Work task: Please write each entry out again exactly as shown.

Material shown:
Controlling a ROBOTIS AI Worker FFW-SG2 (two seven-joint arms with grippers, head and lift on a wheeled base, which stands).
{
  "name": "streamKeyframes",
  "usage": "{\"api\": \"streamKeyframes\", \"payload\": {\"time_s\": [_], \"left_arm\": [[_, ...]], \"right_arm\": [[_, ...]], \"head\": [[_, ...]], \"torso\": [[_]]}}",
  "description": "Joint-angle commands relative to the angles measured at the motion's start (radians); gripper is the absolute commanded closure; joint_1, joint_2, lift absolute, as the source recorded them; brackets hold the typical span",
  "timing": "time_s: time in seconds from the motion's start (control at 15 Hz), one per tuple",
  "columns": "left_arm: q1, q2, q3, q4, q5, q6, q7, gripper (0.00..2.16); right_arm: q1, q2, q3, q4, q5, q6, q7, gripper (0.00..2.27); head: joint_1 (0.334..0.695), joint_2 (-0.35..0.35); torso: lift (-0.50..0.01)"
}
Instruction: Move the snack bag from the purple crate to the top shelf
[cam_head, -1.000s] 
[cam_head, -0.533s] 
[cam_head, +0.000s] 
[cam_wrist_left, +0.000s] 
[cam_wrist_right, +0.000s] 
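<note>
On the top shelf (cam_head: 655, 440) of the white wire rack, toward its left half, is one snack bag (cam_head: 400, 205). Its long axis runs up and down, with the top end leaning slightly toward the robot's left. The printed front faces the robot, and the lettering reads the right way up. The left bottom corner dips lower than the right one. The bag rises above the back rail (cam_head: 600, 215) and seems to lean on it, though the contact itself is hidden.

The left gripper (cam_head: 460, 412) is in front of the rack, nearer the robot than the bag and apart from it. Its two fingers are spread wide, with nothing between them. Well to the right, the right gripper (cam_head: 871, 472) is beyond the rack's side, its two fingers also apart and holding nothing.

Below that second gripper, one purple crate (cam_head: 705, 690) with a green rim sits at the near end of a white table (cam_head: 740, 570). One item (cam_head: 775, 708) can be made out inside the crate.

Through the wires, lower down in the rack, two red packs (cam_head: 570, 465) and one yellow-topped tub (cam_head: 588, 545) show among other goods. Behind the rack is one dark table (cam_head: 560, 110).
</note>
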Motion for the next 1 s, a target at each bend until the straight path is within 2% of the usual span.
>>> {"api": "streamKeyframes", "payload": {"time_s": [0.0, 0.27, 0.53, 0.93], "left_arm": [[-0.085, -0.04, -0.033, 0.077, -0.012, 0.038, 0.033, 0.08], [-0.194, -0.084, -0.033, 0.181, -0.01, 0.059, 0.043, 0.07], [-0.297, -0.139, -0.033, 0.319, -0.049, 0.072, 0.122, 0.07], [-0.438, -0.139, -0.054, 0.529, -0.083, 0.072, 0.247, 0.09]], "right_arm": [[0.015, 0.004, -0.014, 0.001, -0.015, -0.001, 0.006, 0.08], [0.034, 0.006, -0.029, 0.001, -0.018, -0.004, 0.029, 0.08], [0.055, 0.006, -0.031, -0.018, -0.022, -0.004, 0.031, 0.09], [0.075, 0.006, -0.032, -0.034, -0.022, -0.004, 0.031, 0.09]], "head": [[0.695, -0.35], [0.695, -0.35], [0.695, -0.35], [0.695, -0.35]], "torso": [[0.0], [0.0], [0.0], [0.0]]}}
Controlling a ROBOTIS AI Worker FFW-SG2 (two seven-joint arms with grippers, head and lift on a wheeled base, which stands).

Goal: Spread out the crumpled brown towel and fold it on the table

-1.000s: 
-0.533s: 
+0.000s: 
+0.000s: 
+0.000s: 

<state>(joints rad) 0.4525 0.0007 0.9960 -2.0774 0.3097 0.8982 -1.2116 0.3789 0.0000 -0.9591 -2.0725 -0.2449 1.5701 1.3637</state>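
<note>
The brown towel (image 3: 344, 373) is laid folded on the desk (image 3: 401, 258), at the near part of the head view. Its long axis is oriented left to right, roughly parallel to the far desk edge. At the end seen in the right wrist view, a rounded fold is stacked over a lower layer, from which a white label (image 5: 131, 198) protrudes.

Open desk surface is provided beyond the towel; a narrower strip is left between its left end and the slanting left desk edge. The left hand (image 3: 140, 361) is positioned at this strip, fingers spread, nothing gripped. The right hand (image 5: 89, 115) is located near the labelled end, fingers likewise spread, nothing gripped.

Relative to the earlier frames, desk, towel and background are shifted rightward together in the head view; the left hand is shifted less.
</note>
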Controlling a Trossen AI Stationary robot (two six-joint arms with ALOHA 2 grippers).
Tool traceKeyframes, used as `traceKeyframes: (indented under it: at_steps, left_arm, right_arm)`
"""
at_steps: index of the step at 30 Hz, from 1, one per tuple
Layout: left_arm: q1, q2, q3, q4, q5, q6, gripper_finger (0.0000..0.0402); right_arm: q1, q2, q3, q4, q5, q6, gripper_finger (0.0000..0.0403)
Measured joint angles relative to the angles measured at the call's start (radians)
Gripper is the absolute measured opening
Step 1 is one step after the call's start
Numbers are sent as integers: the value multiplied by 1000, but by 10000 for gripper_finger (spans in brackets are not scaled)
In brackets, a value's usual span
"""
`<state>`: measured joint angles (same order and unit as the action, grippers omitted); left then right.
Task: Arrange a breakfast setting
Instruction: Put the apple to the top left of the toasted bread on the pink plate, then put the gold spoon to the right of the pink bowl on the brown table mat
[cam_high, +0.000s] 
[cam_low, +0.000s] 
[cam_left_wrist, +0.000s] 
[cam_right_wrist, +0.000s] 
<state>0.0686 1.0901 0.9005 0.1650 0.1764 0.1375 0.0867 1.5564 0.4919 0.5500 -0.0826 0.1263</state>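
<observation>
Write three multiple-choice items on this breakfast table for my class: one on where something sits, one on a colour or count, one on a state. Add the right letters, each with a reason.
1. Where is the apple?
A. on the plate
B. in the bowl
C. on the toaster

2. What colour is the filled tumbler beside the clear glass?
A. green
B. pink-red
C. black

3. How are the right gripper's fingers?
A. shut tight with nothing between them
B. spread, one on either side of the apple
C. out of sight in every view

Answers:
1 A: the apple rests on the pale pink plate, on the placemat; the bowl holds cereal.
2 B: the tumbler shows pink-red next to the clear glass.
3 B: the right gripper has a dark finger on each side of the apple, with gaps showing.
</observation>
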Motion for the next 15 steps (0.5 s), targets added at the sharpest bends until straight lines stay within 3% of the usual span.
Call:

Solved exercise:
Controlling a ROBOTIS AI Worker FFW-SG2 (two seven-joint arms with grippers, head and lift on a wheeled base, which stands).
{
  "name": "streamKeyframes",
  "usage": "{\"api\": \"streamKeyframes\", \"payload\": {\"time_s\": [_], \"left_arm\": [[_, ...]], \"right_arm\": [[_, ...]], \"head\": [[_, ...]], \"torso\": [[_]]}}",
  "description": "Joint-angle commands relative to the angles measured at the motion's start (radians); gripper is the absolute commanded closure; joint_1, joint_2, lift absolute, as the source recorded them; brackets hold the typical span",
  "timing": "time_s: time in seconds from the motion's start (control at 15 Hz), one per tuple",
  "columns": "left_arm: q1, q2, q3, q4, q5, q6, q7, gripper (0.00..2.16); right_arm: q1, q2, q3, q4, q5, q6, q7, gripper (0.00..2.27); head: joint_1 (0.334..0.695), joint_2 (-0.35..0.35); torso: lift (-0.50..0.01)"
}
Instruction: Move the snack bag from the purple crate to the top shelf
[cam_head, -1.000s] 
[cam_head, -0.533s] 
[cam_head, +0.000s] 
[cam_wrist_left, +0.000s] 
[cam_wrist_right, +0.000s] 
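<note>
On the top shelf (cam_head: 655, 440) of the white wire rack, toward its left half, is one snack bag (cam_head: 400, 205). Its long axis runs up and down, with the top end leaning slightly toward the robot's left. The printed front faces the robot, and the lettering reads the right way up. The left bottom corner dips lower than the right one. The bag rises above the back rail (cam_head: 600, 215) and seems to lean on it, though the contact itself is hidden.

The left gripper (cam_head: 460, 412) is in front of the rack, nearer the robot than the bag and apart from it. Its two fingers are spread wide, with nothing between them. Well to the right, the right gripper (cam_head: 871, 472) is beyond the rack's side, its two fingers also apart and holding nothing.

Below that second gripper, one purple crate (cam_head: 705, 690) with a green rim sits at the near end of a white table (cam_head: 740, 570). One item (cam_head: 775, 708) can be made out inside the crate.

Through the wires, lower down in the rack, two red packs (cam_head: 570, 465) and one yellow-topped tub (cam_head: 588, 545) show among other goods. Behind the rack is one dark table (cam_head: 560, 110).
</note>
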Motion for the next 1 s, a target at each bend until the straight path is within 2% of the usual span.
>>> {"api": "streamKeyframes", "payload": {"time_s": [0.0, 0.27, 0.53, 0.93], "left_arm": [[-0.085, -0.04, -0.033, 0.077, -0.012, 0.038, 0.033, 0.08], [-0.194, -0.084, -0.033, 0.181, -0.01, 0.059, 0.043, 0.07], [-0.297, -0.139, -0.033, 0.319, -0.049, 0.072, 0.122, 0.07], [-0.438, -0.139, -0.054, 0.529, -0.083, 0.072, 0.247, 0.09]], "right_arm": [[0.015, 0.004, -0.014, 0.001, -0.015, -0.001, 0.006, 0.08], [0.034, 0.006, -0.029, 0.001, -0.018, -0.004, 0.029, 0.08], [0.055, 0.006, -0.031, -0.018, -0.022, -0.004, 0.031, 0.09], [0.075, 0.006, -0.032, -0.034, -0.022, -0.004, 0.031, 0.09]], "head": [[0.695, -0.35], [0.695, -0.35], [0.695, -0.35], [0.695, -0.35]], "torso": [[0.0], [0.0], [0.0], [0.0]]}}
Controlling a ROBOTIS AI Worker FFW-SG2 (two seven-joint arms with grippers, head and lift on a wheeled base, which stands).

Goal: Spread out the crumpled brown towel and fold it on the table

-1.000s: 
-0.533s: 
+0.000s: 
+0.000s: 
+0.000s: 

<state>(joints rad) 0.4525 0.0007 0.9960 -2.0774 0.3097 0.8982 -1.2116 0.3789 0.0000 -0.9591 -2.0725 -0.2449 1.5701 1.3637</state>
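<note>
The brown towel (image 3: 344, 373) is laid folded on the desk (image 3: 401, 258), at the near part of the head view. Its long axis is oriented left to right, roughly parallel to the far desk edge. At the end seen in the right wrist view, a rounded fold is stacked over a lower layer, from which a white label (image 5: 131, 198) protrudes.

Open desk surface is provided beyond the towel; a narrower strip is left between its left end and the slanting left desk edge. The left hand (image 3: 140, 361) is positioned at this strip, fingers spread, nothing gripped. The right hand (image 5: 89, 115) is located near the labelled end, fingers likewise spread, nothing gripped.

Relative to the earlier frames, desk, towel and background are shifted rightward together in the head view; the left hand is shifted less.
</note>
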Controlling a Trossen AI Stationary robot (two six-joint arms with ALOHA 2 grippers).
Tool traceKeyframes, used as `traceKeyframes: (indented under it: at_steps, left_arm, right_arm)`
"""
at_steps: index of the step at 30 Hz, from 1, one per tuple
Layout: left_arm: q1, q2, q3, q4, q5, q6, gripper_finger (0.0000..0.0402); right_arm: q1, q2, q3, q4, q5, q6, gripper_finger (0.0000..0.0403)
Measured joint angles relative to the angles measured at the call's start (radians)
Gripper is the absolute measured opening
Step 1 is one step after the call's start
Numbers are sent as integers: the value multiplied by 1000, but by 10000 for gripper_finger (spans in brackets are not scaled)
In brackets, a value's usual span
"""
`<state>`: measured joint angles (same order and unit as the action, grippers omitted); left then right.
Task: Arrange a breakfast setting
Instruction: Put the apple to the top left of the toasted bread on the pink plate, then put the gold spoon to the right of the pink bowl on the brown table mat
[cam_high, +0.000s] 
[cam_low, +0.000s] 
[cam_left_wrist, +0.000s] 
[cam_right_wrist, +0.000s] 
<state>0.0686 1.0901 0.9005 0.1650 0.1764 0.1375 0.0867 1.5564 0.4919 0.5500 -0.0826 0.1263</state>
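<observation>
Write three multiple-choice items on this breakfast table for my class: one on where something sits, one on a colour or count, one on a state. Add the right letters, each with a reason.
1. Where is the apple?
A. on the plate
B. in the bowl
C. on the toaster

2. What colour is the filled tumbler beside the clear glass?
A. green
B. pink-red
C. black

3. How are the right gripper's fingers?
A. shut tight with nothing between them
B. spread, one on either side of the apple
C. out of sight in every view

Answers:
1 A: the apple rests on the pale pink plate, on the placemat; the bowl holds cereal.
2 B: the tumbler shows pink-red next to the clear glass.
3 B: the right gripper has a dark finger on each side of the apple, with gaps showing.
</observation>
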Motion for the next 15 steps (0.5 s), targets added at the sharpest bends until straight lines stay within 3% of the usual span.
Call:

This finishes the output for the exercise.